Southern Theatres
- Type: Private company
- Industry: Movie theaters
- Founded: 2002
- Fate: Acquired by Santikos Theatres
- Headquarters: New Orleans, Louisiana, United States
- Number of locations: 18
- Key people: James Wood, CEO Ron Krueger II, President George Solomon, founder Trent Hickman, VSS
- Subsidiaries: The Grand Theatre AmStar Cinemas

= Southern Theatres =

Chain of movie theaters

Southern Theatres was an American movie theater chain based in New Orleans, Louisiana. It was founded by George Solomon in May 2002. It operated two brands: The Grand Theatre, and AmStar Cinemas.

Southern Theaters purchased AmStar Entertainment in 2007, a chain of 7 multiplexes across the southern United States. In 2023, the chain was acquired by Santikos Theatres, which purchased the chain from Veronis Suhler Stevenson. Veronis Suhler Stevenson had purchased a minority stake in the chain in April 2005 and later took majority control.

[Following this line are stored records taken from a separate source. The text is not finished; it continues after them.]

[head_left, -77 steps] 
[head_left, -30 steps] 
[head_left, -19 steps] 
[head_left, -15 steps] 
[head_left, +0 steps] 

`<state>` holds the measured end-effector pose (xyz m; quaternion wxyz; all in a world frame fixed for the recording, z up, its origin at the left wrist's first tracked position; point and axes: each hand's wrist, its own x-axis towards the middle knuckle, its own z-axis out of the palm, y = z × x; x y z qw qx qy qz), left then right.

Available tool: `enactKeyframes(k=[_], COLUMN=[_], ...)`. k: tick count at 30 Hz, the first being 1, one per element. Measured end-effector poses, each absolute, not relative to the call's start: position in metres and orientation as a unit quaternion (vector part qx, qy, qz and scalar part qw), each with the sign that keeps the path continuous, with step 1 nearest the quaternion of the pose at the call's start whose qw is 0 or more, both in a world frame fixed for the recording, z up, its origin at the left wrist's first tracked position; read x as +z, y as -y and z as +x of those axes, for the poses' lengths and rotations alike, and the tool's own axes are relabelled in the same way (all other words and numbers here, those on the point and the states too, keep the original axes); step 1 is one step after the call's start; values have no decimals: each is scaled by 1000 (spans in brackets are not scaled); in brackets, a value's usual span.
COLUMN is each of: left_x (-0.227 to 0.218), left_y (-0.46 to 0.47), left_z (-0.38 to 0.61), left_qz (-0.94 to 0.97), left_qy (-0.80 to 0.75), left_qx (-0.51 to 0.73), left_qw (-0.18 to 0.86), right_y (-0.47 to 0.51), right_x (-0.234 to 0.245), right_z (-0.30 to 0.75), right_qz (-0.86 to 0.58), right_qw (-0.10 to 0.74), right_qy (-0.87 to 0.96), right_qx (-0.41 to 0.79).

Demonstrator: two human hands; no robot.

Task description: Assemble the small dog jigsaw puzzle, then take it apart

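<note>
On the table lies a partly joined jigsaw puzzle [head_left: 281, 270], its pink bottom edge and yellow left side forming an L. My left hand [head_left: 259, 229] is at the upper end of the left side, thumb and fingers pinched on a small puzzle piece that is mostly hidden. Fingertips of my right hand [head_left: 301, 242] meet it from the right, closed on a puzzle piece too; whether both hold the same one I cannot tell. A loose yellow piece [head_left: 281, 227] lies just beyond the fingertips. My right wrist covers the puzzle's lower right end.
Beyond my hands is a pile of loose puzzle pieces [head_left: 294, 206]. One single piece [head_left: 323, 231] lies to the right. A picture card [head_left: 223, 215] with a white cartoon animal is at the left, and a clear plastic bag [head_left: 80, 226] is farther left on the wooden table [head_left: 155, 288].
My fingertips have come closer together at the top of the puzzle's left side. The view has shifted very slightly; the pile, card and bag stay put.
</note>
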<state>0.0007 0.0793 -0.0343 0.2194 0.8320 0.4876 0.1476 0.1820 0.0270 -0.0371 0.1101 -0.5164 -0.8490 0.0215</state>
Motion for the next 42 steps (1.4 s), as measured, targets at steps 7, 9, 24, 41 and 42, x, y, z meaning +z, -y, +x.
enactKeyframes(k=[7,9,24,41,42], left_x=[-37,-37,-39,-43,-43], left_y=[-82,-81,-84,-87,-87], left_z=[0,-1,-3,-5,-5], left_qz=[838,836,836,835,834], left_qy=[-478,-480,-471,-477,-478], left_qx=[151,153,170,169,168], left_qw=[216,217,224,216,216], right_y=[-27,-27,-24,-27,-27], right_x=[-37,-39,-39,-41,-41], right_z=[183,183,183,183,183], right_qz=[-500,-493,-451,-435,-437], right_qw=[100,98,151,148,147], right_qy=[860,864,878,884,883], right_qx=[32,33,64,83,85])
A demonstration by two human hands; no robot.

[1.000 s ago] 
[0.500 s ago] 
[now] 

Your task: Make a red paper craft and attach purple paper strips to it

Prior to its acquisition by Santikos, Southern Theatres operated 18 multiplex stadium-seating movie theaters (12 with luxury seating), with 266 combined screens in Alabama, Florida, Georgia, Louisiana, Mississippi, North Carolina, South Carolina and Texas, making it at one time the sixteenth-largest theater chain in the U.S.